[Material provided]

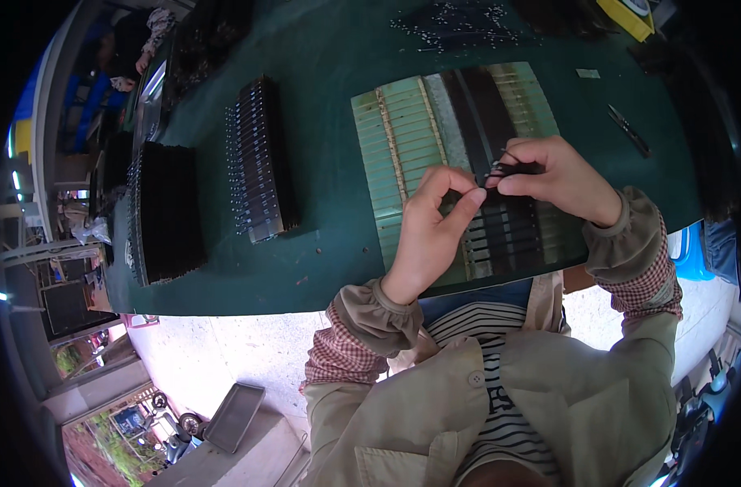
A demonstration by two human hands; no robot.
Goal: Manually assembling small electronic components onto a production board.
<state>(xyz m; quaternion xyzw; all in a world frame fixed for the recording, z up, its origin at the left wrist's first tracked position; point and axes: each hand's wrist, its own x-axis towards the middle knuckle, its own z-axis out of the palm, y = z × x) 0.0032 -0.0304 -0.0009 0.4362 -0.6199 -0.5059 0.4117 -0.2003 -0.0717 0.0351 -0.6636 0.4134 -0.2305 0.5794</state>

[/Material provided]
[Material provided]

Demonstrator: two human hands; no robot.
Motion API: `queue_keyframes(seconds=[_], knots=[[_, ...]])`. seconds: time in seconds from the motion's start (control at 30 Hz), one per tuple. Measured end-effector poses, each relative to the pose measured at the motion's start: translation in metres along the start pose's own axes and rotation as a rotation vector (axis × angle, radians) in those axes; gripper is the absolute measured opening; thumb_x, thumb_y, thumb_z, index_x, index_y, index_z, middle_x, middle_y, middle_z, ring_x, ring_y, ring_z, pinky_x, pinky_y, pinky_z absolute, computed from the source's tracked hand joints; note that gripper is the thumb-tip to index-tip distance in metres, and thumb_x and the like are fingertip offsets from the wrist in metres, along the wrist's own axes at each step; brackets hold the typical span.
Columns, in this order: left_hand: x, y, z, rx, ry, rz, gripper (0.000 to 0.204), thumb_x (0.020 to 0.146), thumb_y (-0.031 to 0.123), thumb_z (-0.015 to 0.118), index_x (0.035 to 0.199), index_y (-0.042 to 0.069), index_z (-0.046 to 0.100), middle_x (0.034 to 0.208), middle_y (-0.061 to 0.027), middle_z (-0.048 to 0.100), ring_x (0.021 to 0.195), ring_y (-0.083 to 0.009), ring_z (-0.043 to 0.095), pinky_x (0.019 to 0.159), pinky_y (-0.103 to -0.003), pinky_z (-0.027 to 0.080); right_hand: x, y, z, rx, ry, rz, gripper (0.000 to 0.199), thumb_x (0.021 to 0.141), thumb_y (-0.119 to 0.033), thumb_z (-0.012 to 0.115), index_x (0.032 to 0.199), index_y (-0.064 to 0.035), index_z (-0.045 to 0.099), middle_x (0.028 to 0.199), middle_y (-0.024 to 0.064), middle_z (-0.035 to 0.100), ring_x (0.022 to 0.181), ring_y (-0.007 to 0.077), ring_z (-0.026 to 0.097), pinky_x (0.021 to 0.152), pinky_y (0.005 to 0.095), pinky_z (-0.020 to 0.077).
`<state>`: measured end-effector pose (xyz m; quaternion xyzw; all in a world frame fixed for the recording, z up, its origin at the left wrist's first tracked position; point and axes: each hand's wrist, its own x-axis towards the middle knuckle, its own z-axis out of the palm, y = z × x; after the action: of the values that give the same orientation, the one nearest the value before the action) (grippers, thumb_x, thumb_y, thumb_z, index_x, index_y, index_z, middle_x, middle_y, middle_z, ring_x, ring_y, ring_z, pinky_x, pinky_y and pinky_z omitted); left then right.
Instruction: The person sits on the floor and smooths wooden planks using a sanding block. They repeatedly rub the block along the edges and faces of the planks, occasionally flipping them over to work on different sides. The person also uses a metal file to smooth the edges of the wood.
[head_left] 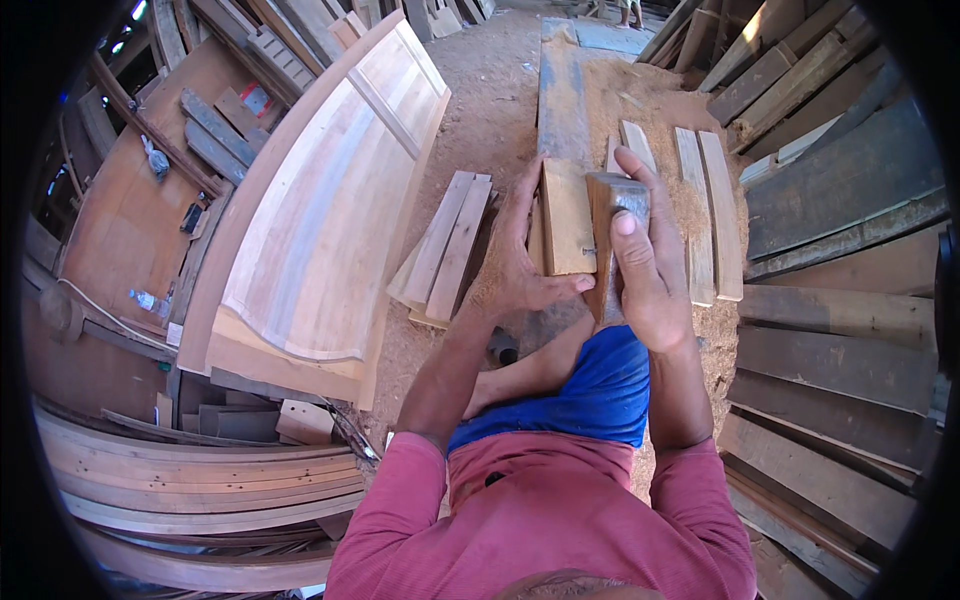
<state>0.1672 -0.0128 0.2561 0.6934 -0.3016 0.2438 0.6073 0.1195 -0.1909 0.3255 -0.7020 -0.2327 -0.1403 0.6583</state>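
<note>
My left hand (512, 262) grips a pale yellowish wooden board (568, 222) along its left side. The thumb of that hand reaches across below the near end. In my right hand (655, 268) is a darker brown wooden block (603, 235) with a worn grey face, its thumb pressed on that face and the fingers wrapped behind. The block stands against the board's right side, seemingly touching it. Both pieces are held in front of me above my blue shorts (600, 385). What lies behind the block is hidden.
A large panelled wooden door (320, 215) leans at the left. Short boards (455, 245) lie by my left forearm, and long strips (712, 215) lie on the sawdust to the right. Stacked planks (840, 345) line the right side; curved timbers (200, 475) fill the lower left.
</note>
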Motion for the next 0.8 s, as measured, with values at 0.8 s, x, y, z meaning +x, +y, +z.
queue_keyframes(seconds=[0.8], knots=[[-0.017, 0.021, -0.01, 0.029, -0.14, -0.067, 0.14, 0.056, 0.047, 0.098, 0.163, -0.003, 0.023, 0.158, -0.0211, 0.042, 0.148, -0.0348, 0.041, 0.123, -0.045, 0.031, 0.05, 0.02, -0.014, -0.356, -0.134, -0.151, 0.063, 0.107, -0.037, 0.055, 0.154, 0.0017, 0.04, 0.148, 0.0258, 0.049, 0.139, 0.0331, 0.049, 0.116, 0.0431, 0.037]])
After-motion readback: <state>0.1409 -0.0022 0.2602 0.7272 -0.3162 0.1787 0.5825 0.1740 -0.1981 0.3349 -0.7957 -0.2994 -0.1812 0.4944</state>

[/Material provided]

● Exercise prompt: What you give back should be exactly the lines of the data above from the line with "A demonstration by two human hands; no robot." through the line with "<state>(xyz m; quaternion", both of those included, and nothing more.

● Exercise response:
A demonstration by two human hands; no robot.
Goal: Manually assembling small electronic components onto a production board.
<state>(xyz m; quaternion xyzw; all in a world frame fixed for the recording, z up, its origin at the left wrist's first tracked position; point and axes: each hand's wrist, its own x-axis towards the middle knuckle, its own z-axis out of the palm, y = z × x) 0.0032 -0.0304 -0.0009 0.4362 -0.6199 -0.5059 0.4117 -0.2003 -0.0717 0.0351 -0.6636 0.4134 -0.2305 0.5794</state>

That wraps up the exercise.